My top 10 string theory questions

Here are what I consider the top 10 questions in string theory* (not necessarily in order of importance). They are not the obvious questions, like, "What is the value of this constant, and why?" but questions so hard that they are usually ignored, or even assumed to be already answered (e.g., by adding "How.." to the beginning).
  1. Is spacetime four dimensional? It sure looks that way. Also, 4 is the "critical" dimension of quantum field theory.
  2. If not, does compactification work? What forces the extra dimensions to hide, and prevents them from reappearing? Do the extra dimensions really do anything we couldn't reproduce without them? Does compactification destroy predictability?

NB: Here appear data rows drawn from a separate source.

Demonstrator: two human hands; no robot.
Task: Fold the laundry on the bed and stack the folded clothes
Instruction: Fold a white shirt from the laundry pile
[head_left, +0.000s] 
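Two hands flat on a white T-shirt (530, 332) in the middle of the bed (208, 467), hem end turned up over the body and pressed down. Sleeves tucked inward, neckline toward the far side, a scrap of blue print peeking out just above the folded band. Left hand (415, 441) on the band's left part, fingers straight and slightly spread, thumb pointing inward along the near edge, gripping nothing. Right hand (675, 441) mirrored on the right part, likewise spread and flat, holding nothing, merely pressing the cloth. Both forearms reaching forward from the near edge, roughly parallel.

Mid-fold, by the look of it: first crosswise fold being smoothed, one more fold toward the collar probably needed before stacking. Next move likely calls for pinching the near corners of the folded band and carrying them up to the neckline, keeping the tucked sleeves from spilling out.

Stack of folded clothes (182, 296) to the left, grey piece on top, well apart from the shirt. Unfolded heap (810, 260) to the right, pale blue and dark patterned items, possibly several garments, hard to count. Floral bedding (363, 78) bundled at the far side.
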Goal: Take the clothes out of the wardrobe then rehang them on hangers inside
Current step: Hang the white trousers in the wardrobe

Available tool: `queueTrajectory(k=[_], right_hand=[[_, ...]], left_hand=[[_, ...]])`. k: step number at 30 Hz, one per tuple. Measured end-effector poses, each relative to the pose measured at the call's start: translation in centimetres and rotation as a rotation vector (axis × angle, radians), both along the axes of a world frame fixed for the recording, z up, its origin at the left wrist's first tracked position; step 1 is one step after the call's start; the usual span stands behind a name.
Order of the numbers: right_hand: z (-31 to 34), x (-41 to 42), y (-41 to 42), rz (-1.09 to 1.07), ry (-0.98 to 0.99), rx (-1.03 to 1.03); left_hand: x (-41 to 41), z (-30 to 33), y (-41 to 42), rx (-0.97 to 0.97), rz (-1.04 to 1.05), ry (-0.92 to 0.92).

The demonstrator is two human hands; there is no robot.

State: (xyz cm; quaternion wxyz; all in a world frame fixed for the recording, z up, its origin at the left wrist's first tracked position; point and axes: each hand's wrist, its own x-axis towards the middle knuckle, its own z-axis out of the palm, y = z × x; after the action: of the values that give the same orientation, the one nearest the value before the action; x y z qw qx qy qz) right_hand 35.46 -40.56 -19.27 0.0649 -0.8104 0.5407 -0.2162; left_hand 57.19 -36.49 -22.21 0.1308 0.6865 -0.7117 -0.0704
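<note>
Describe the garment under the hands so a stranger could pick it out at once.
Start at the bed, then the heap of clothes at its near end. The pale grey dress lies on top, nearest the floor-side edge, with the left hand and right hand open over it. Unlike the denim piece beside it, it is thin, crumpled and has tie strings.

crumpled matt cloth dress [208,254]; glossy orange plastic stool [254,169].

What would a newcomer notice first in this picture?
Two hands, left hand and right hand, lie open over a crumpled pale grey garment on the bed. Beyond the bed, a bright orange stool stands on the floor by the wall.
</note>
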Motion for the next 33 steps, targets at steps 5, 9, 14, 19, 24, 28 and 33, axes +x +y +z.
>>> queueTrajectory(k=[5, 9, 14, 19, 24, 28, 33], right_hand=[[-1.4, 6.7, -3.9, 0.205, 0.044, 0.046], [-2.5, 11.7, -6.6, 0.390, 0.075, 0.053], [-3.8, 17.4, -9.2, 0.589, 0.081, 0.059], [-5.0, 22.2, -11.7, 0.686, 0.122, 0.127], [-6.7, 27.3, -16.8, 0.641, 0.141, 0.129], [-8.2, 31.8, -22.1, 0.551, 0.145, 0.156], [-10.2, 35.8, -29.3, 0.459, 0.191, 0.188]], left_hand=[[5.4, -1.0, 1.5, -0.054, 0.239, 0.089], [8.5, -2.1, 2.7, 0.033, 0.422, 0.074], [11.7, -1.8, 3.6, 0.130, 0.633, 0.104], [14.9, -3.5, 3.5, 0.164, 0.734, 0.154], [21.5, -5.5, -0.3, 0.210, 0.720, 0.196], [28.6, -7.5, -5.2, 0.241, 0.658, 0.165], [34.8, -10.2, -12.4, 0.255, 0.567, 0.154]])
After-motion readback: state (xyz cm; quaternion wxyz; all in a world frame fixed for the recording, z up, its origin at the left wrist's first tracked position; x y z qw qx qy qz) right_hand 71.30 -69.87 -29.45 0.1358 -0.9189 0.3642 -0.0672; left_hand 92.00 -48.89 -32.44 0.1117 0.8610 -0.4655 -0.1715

  3. Does string theory work? Perturbative finiteness seems to be the only reason for it, but even in quantum field theory problems fixed at the perturbative level are known to return nonperturbatively. Is this what happens with the nonperturbative eleventh dimension, which is described by nonrenormalizable membrane theory?
  4. If so, is a 10-dimensional perturbation expansion reasonable for an 11-dimensional theory? I'd like to see a 3-dimensional approach to 4-dimensional particle physics.
  5. Are there any other strings than the D=10(11) and 26 ones? Dual theories only count once.
  6. Is supersymmetry useful? Is fine tuning really that much worse than any other kind of tuning? Are nonminimal Higgs's any worse than superpartners? (Where are those Higgs anyway?)
  7. Is the graviton fundamental? Oddly enough, it doesn't look that way in open string theory. But if not there, maybe elsewhere...
  8. Do black holes exist? We have evidence of gravitational fields strong enough to be associated with black holes theoretically, but not of the event horizons that define black holes.
  9. If so, what do you do with the singularities? People worry about information loss from event horizons, but doesn't a singularity signify breakdown of the theory?
  10. Does confinement work? This is really a string theory question, since strings were originally proposed to describe hadrons. By "work", I mean I want to actually calculate the observed linear Regge trajectories that define the string, not just some constants characterizing low-energy behavior (chiral symmetry breaking, etc.), and see what happens to the bound states as their excitation energy increases.
*For an alternative view, see Strings MM.